[Opening Material provided section]
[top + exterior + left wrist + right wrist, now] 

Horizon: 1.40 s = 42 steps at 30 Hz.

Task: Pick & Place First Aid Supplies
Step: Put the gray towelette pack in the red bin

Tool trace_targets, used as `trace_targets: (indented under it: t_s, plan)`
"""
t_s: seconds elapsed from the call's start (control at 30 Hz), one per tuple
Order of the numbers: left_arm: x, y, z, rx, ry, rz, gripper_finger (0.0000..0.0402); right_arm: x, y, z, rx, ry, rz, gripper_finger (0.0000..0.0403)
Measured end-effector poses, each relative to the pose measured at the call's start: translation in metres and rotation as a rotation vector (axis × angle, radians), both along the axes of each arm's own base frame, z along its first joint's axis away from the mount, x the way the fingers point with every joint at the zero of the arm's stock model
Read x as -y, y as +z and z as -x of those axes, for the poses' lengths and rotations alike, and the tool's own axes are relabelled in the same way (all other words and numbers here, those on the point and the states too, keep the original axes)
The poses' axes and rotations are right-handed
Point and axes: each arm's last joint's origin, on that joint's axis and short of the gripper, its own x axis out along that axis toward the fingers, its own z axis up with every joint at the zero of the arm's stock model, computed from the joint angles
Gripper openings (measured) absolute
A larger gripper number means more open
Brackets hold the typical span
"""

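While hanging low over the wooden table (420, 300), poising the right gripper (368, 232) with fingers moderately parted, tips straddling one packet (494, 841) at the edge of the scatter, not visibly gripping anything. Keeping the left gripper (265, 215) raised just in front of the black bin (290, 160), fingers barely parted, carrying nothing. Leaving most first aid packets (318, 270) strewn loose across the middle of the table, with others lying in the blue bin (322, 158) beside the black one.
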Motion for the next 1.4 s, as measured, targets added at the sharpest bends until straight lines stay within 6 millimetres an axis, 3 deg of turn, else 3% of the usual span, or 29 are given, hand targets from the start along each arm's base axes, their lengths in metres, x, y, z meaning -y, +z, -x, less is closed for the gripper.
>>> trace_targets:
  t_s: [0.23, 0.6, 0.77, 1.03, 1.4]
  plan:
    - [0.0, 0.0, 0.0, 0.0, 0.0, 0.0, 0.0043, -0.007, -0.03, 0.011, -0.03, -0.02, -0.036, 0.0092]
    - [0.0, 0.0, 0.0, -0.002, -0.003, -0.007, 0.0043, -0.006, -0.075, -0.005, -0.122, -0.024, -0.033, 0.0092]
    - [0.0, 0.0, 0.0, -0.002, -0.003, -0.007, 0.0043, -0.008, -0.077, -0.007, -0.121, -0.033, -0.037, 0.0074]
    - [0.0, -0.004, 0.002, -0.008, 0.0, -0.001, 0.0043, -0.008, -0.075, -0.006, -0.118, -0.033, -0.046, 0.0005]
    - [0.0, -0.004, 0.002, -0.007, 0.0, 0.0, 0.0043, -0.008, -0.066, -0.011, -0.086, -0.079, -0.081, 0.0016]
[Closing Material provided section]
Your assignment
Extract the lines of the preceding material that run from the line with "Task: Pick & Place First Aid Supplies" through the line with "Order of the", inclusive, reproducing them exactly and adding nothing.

Result of the task
Task: Pick & Place First Aid Supplies
Step: Put the gray towelette pack in the red bin

Tool trace_targets, used as `trace_targets: (indented under it: t_s, plan)`
"""
t_s: seconds elapsed from the call's start (control at 30 Hz), one per tuple
Order of the numbers: left_arm: x, y, z, rx, ry, rz, gripper_finger (0.0000..0.0402); right_arm: x, y, z, rx, ry, rz, gripper_finger (0.0000..0.0403)

The exercise is now finished.